Studies show that in gastric cancer, ox-LDL interaction with the LOX-1 receptor causes NF-κB pathway activation and increases vascular endothelial growth factor C (VEGF-c) expression . Furthermore, the use of ox-LDL binding inhibitor inhibits VEGEF-c expression. Pascual et al. in their study found that CD-36+ metastasis initiating cells in highly invasive melanoma, lung carcinoma, bladder, and breast cancer patients were associated with a poor prognosis. Moreover, Inhibition of CD-36 in animal models of breast cancer and melanoma prevented metastasis .
In study conducted by the Kashihara et al. Investigating noncancerous gastric tissue obtained from 39 gastrectomy patients, the level of glycoprotein thrombospondin 1 (TSP-1), which is a CD-36 ligand, was measured, and patients in both groups with high and low TSP-1 were compared. Noncancerous gastric tissue of patients with high TSP-1 levels had higher carcinogenesis and more active CD-36 signaling. Although in these studies several patients had H. pylori infection, the effect of H. pylori on CD-36 gene expression was not investigated .

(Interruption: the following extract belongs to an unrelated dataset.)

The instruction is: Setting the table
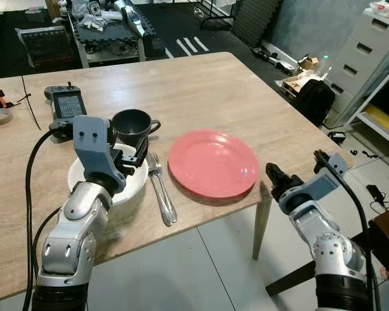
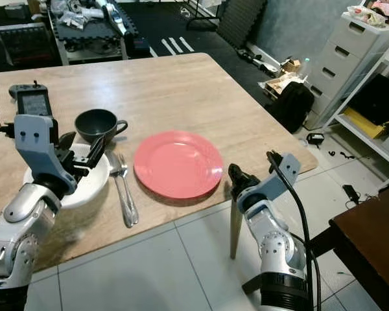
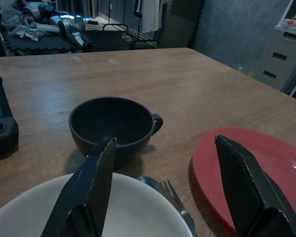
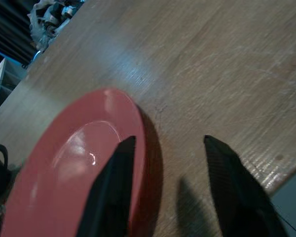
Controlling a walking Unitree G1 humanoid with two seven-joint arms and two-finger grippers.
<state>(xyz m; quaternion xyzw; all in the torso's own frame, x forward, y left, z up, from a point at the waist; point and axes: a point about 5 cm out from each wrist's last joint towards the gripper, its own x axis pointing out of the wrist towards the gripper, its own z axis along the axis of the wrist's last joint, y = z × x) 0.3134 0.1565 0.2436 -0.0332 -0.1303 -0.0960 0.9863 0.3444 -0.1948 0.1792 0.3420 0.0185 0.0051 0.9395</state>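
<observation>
Left claw (image 3: 163,192) hovers over white bowl (image 1: 133,188) — spread wide, empty; right claw (image 4: 170,190) likewise.

Two arms of rounded silver segments, dotted with small dark screw holes, are seen. Each wrist is capped by a blue-grey block, and two round holes are seen on the left one. A thick black cable is looped along each forearm. Long black flat-sided fingers are carried by the left gripper (image 1: 131,157) and the right gripper (image 1: 275,175).
</observation>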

Some studies have investigated the effect of palmitic acid fatty acids as CD-36 ligand on signal transduction pathways in gastric cancer metastasis [30, 15]. Accordingly, CD-36 levels show a significant upregulation in malignant tissue. In these studies, they introduced CD-36 as an oncogenic factor involved in cancer progression. However, another study reported downregulation of CD-36 in Cancer-Associated Fibroblasts (CAFs), in more aggressive tumors . Although low levels of CD-36 are associated with low TNM (tumor, node, metastasis) classification in pancreatic ductal adenocarcinoma (PDAC) cancer, they are associated with a larger tumor size and a weaker disease prognosis .

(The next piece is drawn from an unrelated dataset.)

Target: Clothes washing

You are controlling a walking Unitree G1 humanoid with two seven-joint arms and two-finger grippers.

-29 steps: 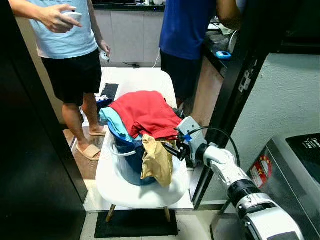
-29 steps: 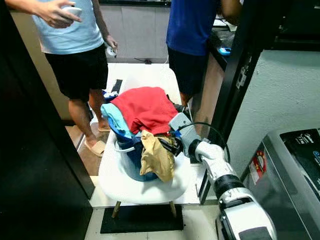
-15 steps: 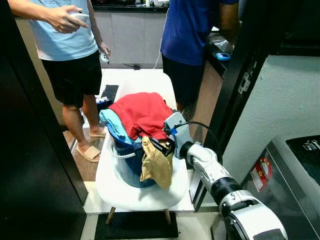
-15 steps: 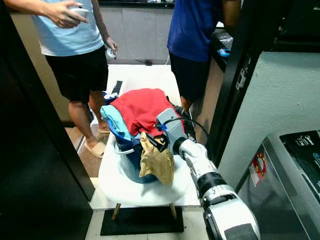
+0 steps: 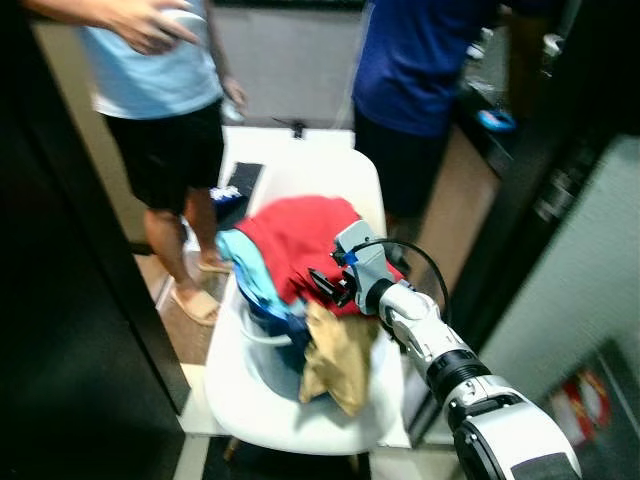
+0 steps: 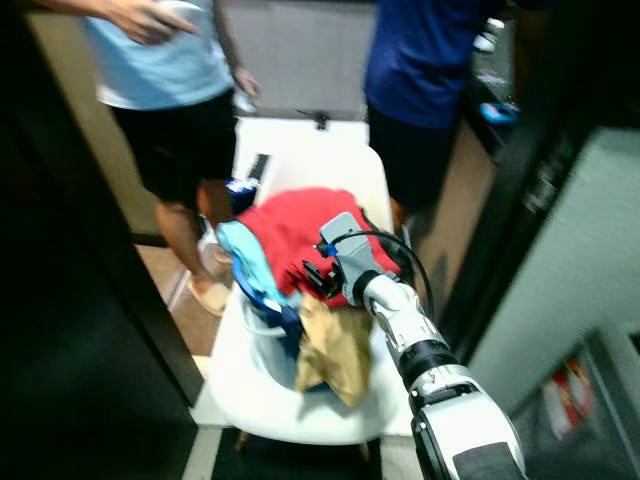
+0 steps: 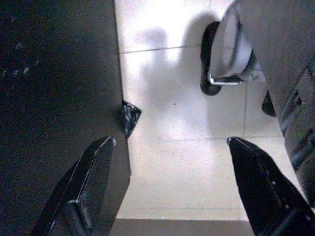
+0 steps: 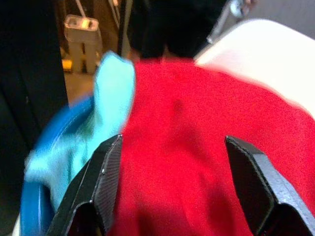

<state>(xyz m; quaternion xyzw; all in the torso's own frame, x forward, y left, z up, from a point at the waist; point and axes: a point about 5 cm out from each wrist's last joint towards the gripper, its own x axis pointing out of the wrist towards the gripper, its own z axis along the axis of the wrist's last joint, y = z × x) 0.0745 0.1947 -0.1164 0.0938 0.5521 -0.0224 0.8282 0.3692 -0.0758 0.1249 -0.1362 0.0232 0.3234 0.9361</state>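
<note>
Two arms: the right one is stretched toward the laundry; the left one hangs low beside a dark panel.
Right gripper [image 8: 170, 189]: fingers spread wide just above the red garment [image 5: 300, 235], apparently lining up to pinch the top piece (no contact that I can make out).
Left gripper [image 7: 172, 187]: fingers wide apart over pale floor tile, idle and holding nothing.
Clothes: heaped in a blue bucket [image 5: 262, 330]; the red garment is on top, a light blue one [image 5: 245, 270] hangs over the rim, and a tan one [image 5: 340, 355] hangs down the front.
Bucket: it stands on a white chair [image 5: 300, 425], probably so the pile sits within the arm's reach.
People: two stand behind the chair, well clear of the gripper.
Picture: blurred.
</note>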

Analysis of the mRNA extracted from gastric tissue samples of 10 patients with H. pylori showed that out of 13817 transcripts, 98 transcripts increased after H. pylori treatment and bacterial eradication (P<0.02 fold change threshold) . CD-36 was one gene whose expression increased significantly (approximately 2.95 times). In agreement with the investigation conducted by Resnick et al., the expression analysis in our study exhibited a decrease in CD-36 expression in the H. pylori group.

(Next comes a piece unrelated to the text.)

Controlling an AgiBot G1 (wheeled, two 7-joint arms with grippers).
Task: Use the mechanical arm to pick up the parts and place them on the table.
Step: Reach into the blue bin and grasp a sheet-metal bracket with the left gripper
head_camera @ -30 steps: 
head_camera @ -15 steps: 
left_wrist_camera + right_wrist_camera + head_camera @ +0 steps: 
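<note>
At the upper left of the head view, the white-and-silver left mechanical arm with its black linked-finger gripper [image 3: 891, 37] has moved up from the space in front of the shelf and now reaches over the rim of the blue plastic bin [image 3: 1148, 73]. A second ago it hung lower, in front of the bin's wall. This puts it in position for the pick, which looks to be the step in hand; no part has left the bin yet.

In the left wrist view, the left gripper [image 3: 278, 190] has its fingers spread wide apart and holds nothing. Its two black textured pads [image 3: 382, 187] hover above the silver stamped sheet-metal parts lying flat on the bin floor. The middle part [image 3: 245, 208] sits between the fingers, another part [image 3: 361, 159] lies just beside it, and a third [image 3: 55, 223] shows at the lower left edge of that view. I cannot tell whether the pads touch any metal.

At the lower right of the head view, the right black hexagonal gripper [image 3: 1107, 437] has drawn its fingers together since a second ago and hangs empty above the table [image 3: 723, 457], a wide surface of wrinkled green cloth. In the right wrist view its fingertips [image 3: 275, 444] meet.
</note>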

According to the results, the primary reason for high LOX-1 expression in the H. pylori group is the activation of the inflammatory pathway. It appears that CRP acts as the dominant ligand for the LOX-1 receptor. There is evidence that CRP is suggested as a ligand for LOX-1 and induced genes involved in tumorigenesis [33, 34]. In addition to the ligands for LOX-1 and CD-36, direct bacterial interaction with these receptors may have caused the molecular changes observed in gastric cells. Kattoor et al. in their study revealed that infectious agents, such as Chlamydia pneumoniae and H. pylori, could increase their expression by direct interaction with the LOX-1 receptor . In this study, they showed that Chlamydia pneumoniae bound to LOX-1 in human umbilical vein endothelial cells (HUVECs) and allowed ox-LDL to enter the cells. They also observed this mechanism in the lung and adductor tissues of mice. However, this study showed that Chlamydia pneumoniae was only useful on LOX-1 and had no effect on the expression and signaling of the CD-36 gene . One limitation of this study was the small amount of biopsy and serum samples of patients; therefore, molecular studies at the protein level were impossible to conduct.